A peine Vincent était-il prêtre que les personnes les plus éclairées le jugèrent capable d’être pasteur ; et quoiqu’absent, il fut nommé à la cure de Tilh, qui était une des meilleures du diocèse d’Acqs. M. de Commet son illustre ami la sollicita pour lui, mais son mérite la sollicita beaucoup mieux encore ; et messieurs les grands vicaires qui étaient, mieux que personne, informés de son zèle, de sa piété et de ses talents, se firent un plaisir de la lui procurer . Mais elle lui fut contestée par un compétiteur, qui l’avait impétrée en cour de Rome. Vincent qui savait déjà qu’un serviteur de Dieu ne doit pas aimer les procès, sacrifia volontiers son droit et ses prétentions. Il n’eût quitté ses études qu’avec beaucoup de peine ; son désistement lui laissa la liberté avec tout le succès dont nous avons déjà parlé.
Quelques mois après avoir fini son cours de théologie, il partit pour Bordeaux. Le motif de ce voyage fut, comme il l’écrivit dans la suite, une affaire qui demandait de grandes avances et qu’il ne pouvait déclarer sans témérité.
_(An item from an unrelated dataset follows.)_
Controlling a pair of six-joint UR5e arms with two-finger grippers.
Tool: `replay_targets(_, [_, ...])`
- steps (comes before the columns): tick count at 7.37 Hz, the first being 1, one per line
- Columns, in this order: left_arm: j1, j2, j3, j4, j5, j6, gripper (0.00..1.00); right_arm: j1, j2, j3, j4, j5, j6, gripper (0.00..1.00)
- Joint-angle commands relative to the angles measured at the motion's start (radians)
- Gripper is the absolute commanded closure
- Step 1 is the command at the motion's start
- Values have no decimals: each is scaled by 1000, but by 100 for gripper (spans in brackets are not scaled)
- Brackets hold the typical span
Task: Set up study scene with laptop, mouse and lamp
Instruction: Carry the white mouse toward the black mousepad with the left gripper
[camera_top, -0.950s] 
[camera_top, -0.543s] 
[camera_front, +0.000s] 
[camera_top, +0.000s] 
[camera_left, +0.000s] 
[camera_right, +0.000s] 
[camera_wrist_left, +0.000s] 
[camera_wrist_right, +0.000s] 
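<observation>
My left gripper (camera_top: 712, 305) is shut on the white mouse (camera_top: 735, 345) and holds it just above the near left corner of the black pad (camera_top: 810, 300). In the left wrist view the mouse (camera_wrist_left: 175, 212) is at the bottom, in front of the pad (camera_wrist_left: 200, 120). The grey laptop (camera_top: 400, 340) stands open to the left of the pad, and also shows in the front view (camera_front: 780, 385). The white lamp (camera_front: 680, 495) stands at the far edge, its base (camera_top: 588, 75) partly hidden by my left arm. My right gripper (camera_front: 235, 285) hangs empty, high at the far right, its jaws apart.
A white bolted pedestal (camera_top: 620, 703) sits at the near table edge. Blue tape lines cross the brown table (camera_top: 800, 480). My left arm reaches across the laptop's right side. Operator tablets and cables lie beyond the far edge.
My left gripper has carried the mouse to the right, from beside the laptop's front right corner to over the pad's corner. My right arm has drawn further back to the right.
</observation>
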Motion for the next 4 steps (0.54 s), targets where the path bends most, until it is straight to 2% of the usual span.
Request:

C’est tout ce que nous en avons pu savoir de certain. On peut cependant croire avec l’auteur de l’abrégé italien de sa vie, qu’il eut une entrevue avec le Duc d’Espernon qui, comme bien d’autres, le jugeait capable des premiers emplois et qui, pour les lui procurer, n’avait presque besoin que de son consentement. Quoi qu’il en soit, car nous n’avons ici que des conjectures à présenter, Vincent ne fut pas plutôt de retour à Toulouse, qu’il se vit obligé de faire un nouveau voyage, qui dura assurément plus longtemps qu’il n’avait cru et qui aurait été pour lui le comble du malheur, si les serviteurs de Dieu ne savaient pas se rendre supérieurs aux plus fâcheuses révolutions, et trouver leur joie et leur consolation dans l’accomplissement des ordres les plus rigoureux de la providence. Voici comme la chose se passa.
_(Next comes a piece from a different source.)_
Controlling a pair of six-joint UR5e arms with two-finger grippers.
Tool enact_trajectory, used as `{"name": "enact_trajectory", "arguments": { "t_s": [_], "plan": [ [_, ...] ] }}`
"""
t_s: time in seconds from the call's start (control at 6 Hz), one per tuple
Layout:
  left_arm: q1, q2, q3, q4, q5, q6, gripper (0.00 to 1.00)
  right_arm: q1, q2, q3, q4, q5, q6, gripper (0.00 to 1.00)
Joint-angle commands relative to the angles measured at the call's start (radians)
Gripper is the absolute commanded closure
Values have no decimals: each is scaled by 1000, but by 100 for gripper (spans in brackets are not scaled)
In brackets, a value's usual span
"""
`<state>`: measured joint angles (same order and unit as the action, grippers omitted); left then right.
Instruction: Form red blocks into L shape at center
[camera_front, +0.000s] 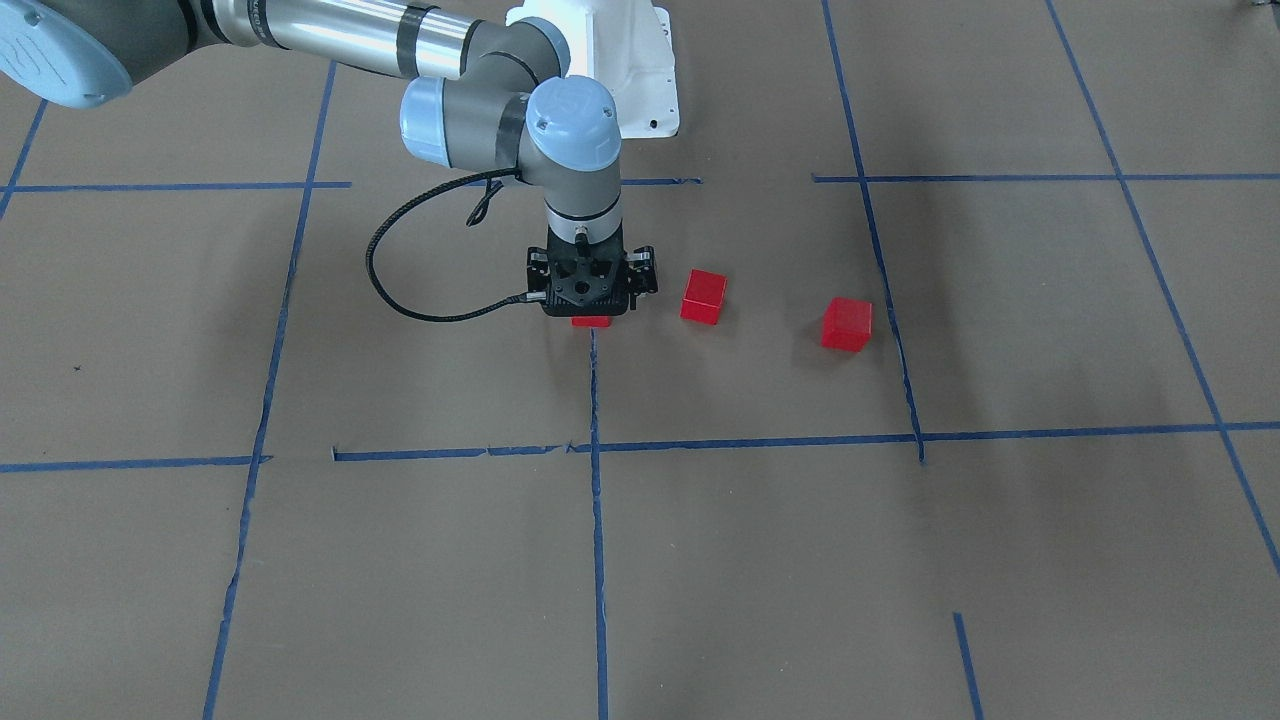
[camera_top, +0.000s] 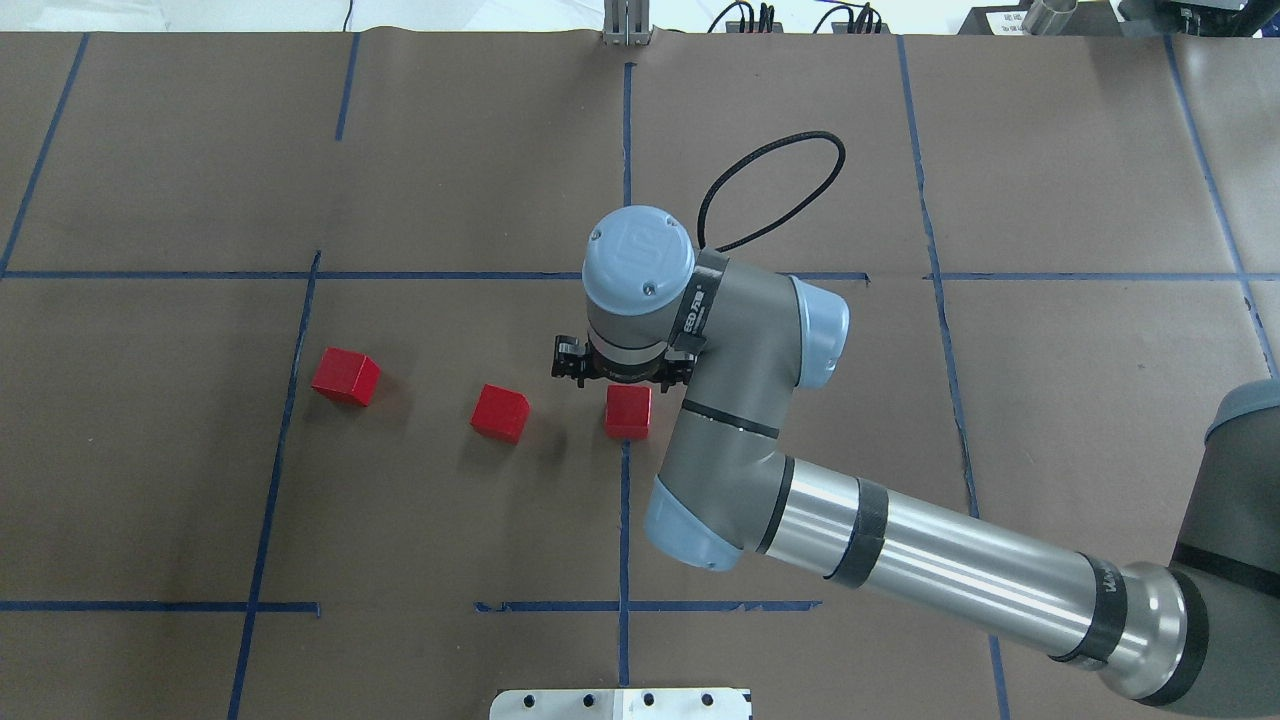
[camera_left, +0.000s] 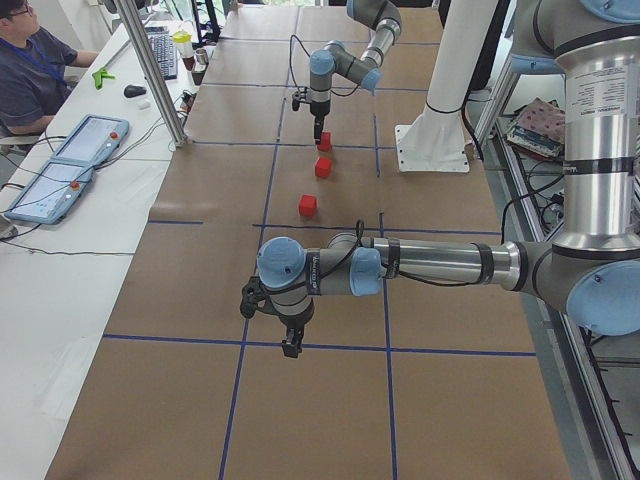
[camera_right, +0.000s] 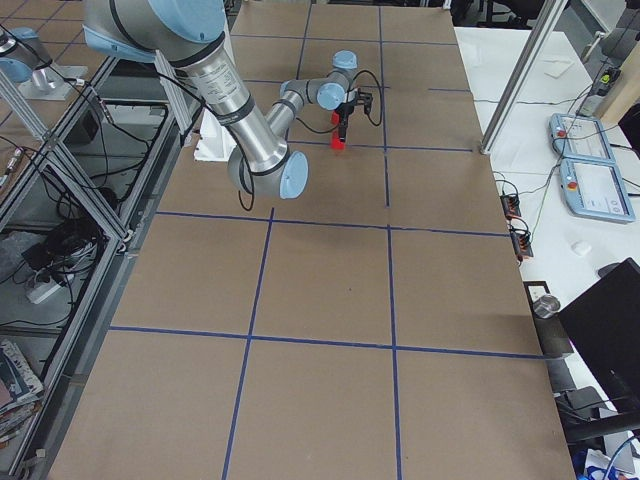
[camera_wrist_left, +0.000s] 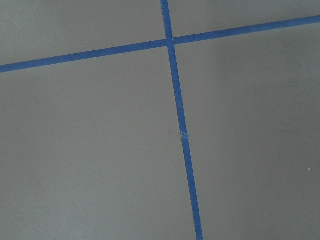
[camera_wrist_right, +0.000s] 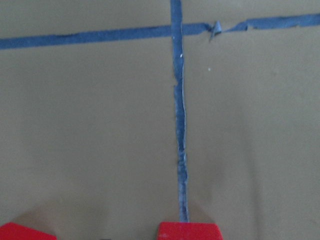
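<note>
Three red blocks lie in a rough row. One red block (camera_top: 628, 412) (camera_front: 591, 321) sits at the center (camera_front: 640, 385), at the end of the vertical blue tape line. My right gripper (camera_front: 591, 300) (camera_top: 621, 376) hangs straight above it, pointing down; its linkages are spread and it looks open, with the block resting on the paper below it. The second red block (camera_top: 500, 412) (camera_front: 704, 296) and the third red block (camera_top: 345, 376) (camera_front: 847, 324) lie apart on my left side. The left gripper (camera_left: 290, 345) shows only in the exterior left view, hovering over the paper; I cannot tell its state.
Brown paper with a blue tape grid (camera_top: 625, 520) covers the table. The white robot base (camera_front: 620, 60) stands behind the center. A black cable (camera_front: 400, 290) loops off the right wrist. A person (camera_left: 30, 70) sits at a side desk with pendants (camera_left: 70, 165).
</note>
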<state>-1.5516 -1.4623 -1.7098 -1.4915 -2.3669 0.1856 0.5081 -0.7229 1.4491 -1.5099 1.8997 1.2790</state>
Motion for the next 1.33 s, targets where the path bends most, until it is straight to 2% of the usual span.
{"name": "enact_trajectory", "arguments": {
  "t_s": [0.0,0.17,0.5,0.67,0.83,1.0,1.17],
  "plan": [
    [16,-3,-17,0,0,3,0,152,-9,13,-48,146,-140,0],
    [50,-13,-16,0,8,-3,0,256,-38,14,-90,235,-261,0],
    [50,-85,-16,-30,-1,-6,0,431,-190,13,-93,286,-570,0],
    [51,-101,-11,-108,8,-5,0,534,-275,19,-95,309,-745,0],
    [56,-110,-2,-186,-1,-8,0,640,-403,75,-95,350,-956,0],
    [80,-116,-17,-191,-3,-76,0,689,-556,161,-92,354,-1121,0],
    [134,-157,-36,-199,-2,-204,0,734,-725,295,-89,354,-1197,0]
  ]
}}
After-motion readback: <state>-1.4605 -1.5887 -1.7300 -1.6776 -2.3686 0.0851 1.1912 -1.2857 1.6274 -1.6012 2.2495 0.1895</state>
Une personne de piété et de condition, qui savait estimer les dons de Dieu et qui admirait depuis longtemps la vertu de Vincent de Paul, l’institua son héritier. Ce fut la première nouvelle qu’il apprit en arrivant à Toulouse et, dans l’état où il était, elle ne dut pas lui être indifférente. Comme il eût reconnu qu’en conséquence de cette succession, il lui devait revenir douze ou quinze cents livres d’un homme qui, pour ne les payer pas, s’était retiré à Marseille ; il s’y transporta et, parce qu’il n’était pas de ces cœurs inflexibles qui ne connaissent point la miséricorde, il se contenta de trois cents écus. Il y a bien l’apparence qu’il ne s’était jamais vu si riche. Sa bonne fortune ne dura pas longtemps et il apprit bientôt ce que l’expérience d’un million d’autres ne nous apprend point assez, qu’il n’y a souvent qu’un pas entre l’état le plus heureux et la plus accablante disgrâce.